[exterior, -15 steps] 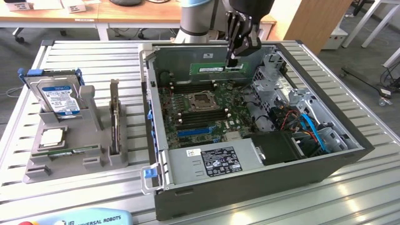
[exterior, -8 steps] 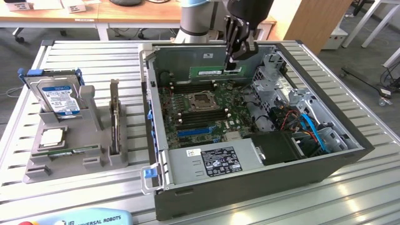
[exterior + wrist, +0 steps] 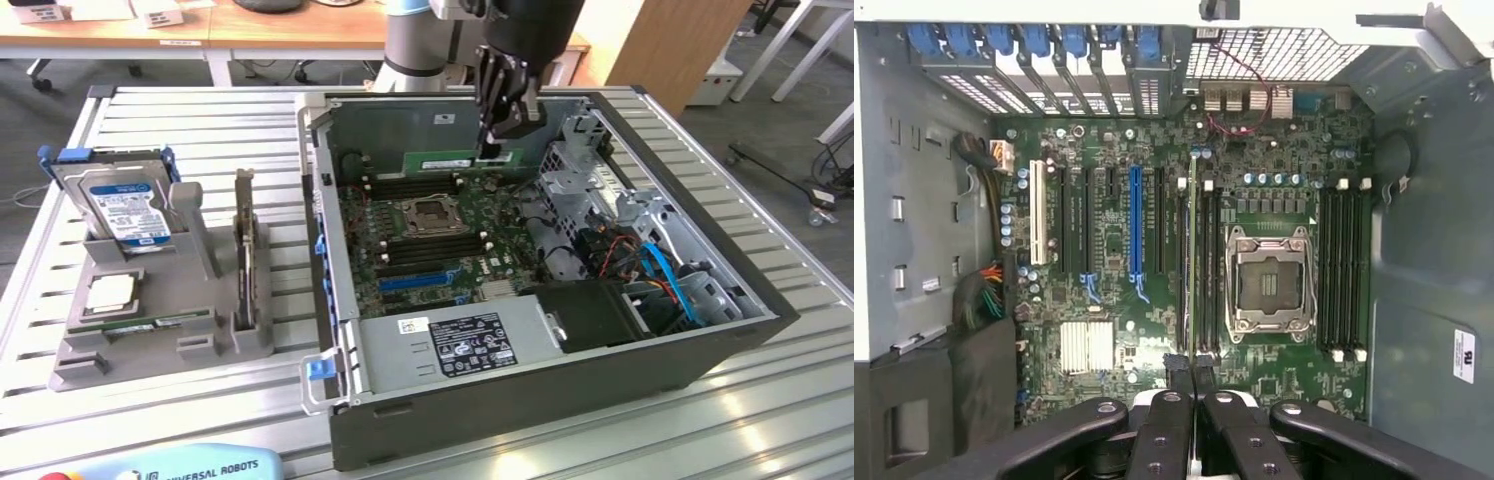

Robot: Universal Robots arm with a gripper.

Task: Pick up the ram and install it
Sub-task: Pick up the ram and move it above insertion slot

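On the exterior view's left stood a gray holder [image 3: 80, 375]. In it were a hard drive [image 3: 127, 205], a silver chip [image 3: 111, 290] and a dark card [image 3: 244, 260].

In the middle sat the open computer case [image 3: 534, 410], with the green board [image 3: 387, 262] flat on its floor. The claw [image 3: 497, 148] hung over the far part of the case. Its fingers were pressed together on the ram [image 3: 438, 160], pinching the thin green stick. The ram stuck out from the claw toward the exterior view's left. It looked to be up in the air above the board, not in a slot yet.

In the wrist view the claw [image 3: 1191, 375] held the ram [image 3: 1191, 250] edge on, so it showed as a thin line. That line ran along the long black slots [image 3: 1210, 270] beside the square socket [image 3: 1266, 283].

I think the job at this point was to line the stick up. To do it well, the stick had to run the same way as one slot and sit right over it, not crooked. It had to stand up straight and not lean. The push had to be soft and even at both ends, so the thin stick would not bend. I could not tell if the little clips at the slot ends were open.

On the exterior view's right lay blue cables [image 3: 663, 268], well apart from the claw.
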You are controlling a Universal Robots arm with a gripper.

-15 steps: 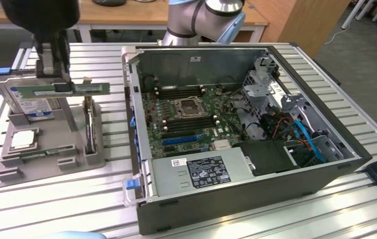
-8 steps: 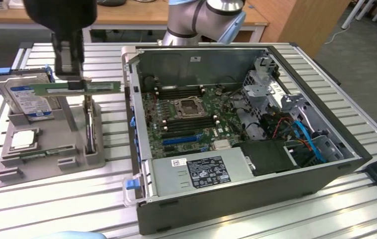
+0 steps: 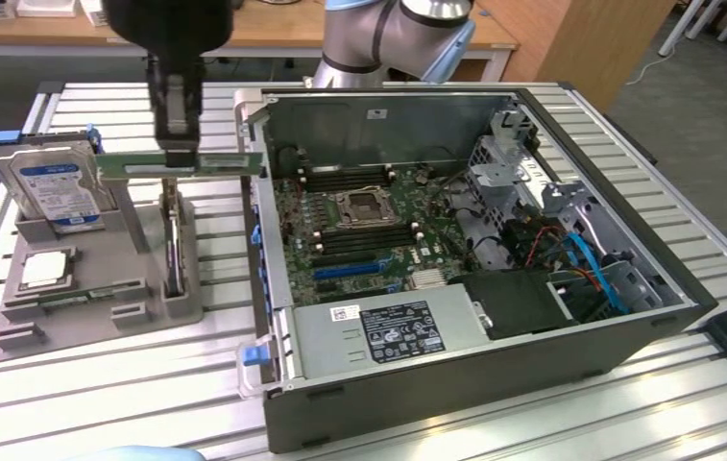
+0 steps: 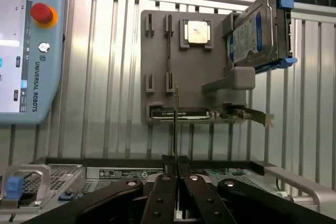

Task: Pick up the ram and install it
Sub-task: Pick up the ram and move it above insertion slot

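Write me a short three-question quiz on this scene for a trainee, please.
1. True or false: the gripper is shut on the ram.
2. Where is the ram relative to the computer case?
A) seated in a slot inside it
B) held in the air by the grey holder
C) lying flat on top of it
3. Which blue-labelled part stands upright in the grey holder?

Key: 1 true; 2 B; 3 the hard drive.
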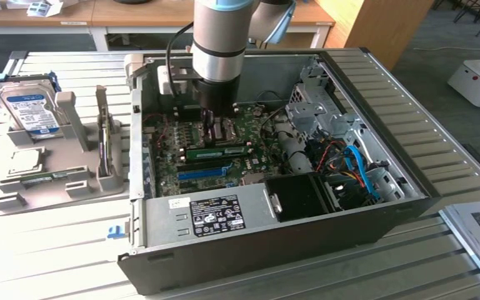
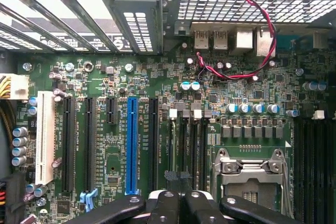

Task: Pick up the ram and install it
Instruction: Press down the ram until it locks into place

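Pincer [image 2: 176, 203] tips are pressed together with nothing visible between them. In the exterior view the arm reaches down into the open computer case [image 1: 407, 187], and the pincer [image 1: 210, 132] hangs low over the motherboard [image 2: 105, 72]. The ram [image 1: 217, 150] is already inside the case. It stands on edge across the board, just beside the closed tips on the side towards the blue slot [image 1: 202, 170]. I cannot tell from here whether it is clicked fully home or only resting in its slot, or whether the tips touch it.

My guess is that the step in hand is seating the stick with the closed tips used as a pusher. To do that well, the push should go straight down on the stick's top edge, never sideways, since a thin board like that will likely flex or tip. Pressing near 1 end and then the other would probably seat it more evenly than 1 hard shove in the middle.

The wrist view shows what is at risk nearby: a red and black cable [image 2: 252, 30] looping over the board and small upright capacitors [image 2: 189, 85]. The hard drive [image 1: 32, 109] stands in its holder outside the case, well apart.
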`<state>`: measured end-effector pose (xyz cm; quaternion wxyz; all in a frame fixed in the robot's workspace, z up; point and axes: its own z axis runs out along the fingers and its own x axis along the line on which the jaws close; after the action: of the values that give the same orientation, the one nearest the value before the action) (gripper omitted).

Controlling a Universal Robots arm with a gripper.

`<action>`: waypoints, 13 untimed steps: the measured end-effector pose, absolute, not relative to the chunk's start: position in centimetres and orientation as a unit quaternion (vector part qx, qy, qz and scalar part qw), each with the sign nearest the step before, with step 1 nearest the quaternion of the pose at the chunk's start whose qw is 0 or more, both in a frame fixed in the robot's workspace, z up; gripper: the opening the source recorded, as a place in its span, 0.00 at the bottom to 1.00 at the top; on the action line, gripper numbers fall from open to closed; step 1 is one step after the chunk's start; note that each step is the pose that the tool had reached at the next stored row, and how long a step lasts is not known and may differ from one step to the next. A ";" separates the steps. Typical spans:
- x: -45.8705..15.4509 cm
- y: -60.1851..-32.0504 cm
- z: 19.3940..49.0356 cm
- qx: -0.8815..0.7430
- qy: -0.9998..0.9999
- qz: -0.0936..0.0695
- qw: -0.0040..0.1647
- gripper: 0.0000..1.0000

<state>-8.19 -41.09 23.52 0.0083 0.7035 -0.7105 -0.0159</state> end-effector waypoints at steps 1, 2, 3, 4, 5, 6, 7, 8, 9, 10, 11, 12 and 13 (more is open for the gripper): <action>-8.2 -41.1 23.5 0.704 -0.710 -0.016 0.008 0.10; -8.2 -41.1 23.5 0.704 -0.710 -0.016 0.008 0.10; -8.2 -41.1 23.5 0.704 -0.710 -0.016 0.008 0.10; -8.2 -41.1 23.5 0.704 -0.710 -0.016 0.008 0.10; -8.2 -41.1 23.5 0.704 -0.710 -0.016 0.008 0.10; -8.2 -41.1 23.4 0.704 -0.710 -0.016 0.008 0.10; -8.2 -41.1 23.4 0.704 -0.710 -0.016 0.008 0.10; -8.2 -41.1 23.3 0.704 -0.710 -0.016 0.008 0.10; -8.2 -41.1 23.3 0.704 -0.710 -0.016 0.008 0.10; -8.2 -41.1 23.2 0.704 -0.710 -0.016 0.008 0.10; -8.2 -41.1 23.2 0.704 -0.710 -0.016 0.008 0.10; -8.2 -41.1 23.1 0.704 -0.710 -0.016 0.008 0.10; -8.2 -41.1 23.0 0.704 -0.710 -0.016 0.008 0.10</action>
<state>-8.18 -41.10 23.05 0.0084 0.7036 -0.7104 -0.0159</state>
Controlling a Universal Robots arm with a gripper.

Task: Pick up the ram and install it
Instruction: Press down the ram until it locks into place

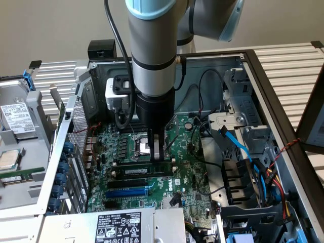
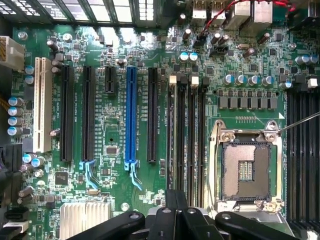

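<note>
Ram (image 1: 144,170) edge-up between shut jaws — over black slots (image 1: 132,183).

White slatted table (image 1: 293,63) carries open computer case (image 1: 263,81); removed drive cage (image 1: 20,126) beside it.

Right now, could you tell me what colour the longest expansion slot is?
Blue; the expansion slot shows best in the wrist view.
</note>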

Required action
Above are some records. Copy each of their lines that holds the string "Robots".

Exercise solution
Robot: Universal Robots arm with a gripper.
You are controlling a Universal Robots arm with a gripper.
Controlling a Universal Robots arm with a gripper.
Controlling a Universal Robots arm with a gripper.

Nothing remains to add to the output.